Researchers at the University of Maryland, along with collaborators from the National Institute of Standards and Technology (NIST), have developed a theoretical model that demonstrates how to shape and stretch graphene to create a powerful, adjustable and sustainable magnetic force. This discovery could also be a major step in understanding how electrons move in extremely high magnetic fields.

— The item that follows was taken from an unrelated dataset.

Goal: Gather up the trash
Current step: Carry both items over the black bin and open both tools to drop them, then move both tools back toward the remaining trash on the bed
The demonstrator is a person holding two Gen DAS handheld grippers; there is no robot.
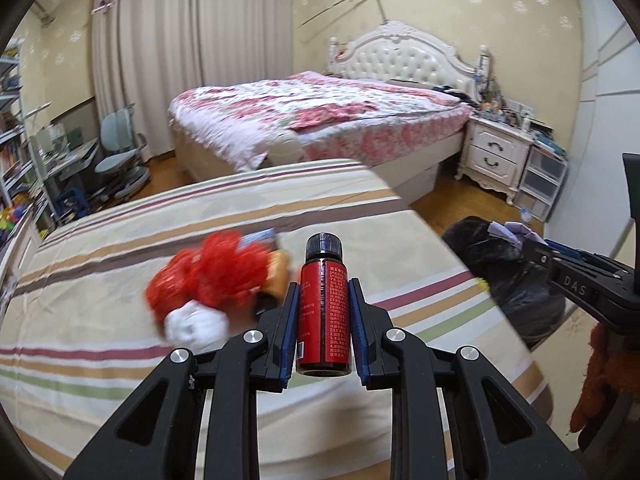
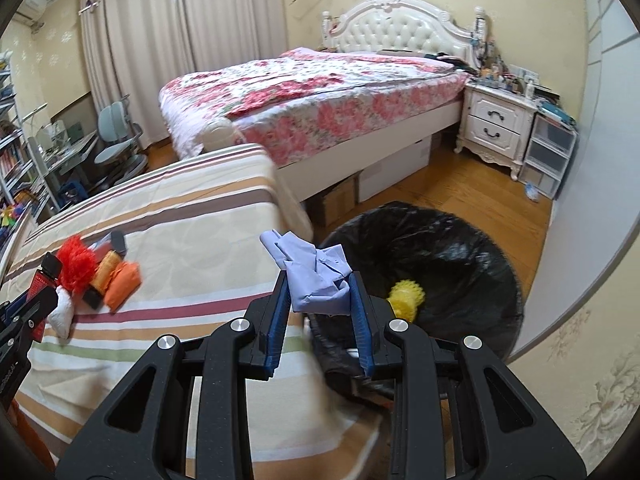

Graphene's electrons react to stretching or straining by behaving as if they are in a strong magnetic field. This so-called pseudomagnetic effect could open up new possibilities in graphene electronics, but so far, researchers have only been able to induce limited pseudofields that are far from to realizing in practice. However, Maryland researchers may have explained how to shape a graphene ribbon so that simply pulling its two ends produces a uniform pseudomagnetic field.The team is confident that they will soon be able to transition their theoretical model to a design reality.
The researchers found that the graphene sheet needed to not only be stretched, but that the sheet must also be shaped in a specific way - a simple rectangle or square of graphene, when stretched, would not create a pseudomagnetic field. A tapered shape of graphene, like a trapezoid or pennant, however, reacts by producing a strain that steadily increases along the length of the ribbon, and this constant strain gradient gives a uniform, and controllable, pseudomagnetic field. Furthermore, the more strain applied to the material, the greater the magnetic force. The team's model, which was verified across three computational models, predicts a tunable field magnitude from zero to 200 Tesla.
This type of controlled pseudomagnetic field open the door to new ways of studying the motion of electrons in a controllable high magnetic field. Currently, there is no sustainable method for generating magnetic fields of this magnitude. The induced fields – if made more spatially uniform – could potentially enable new concepts of electronics, such as "valleytronics," in which electrons separate between different valleys in the graphene band structure.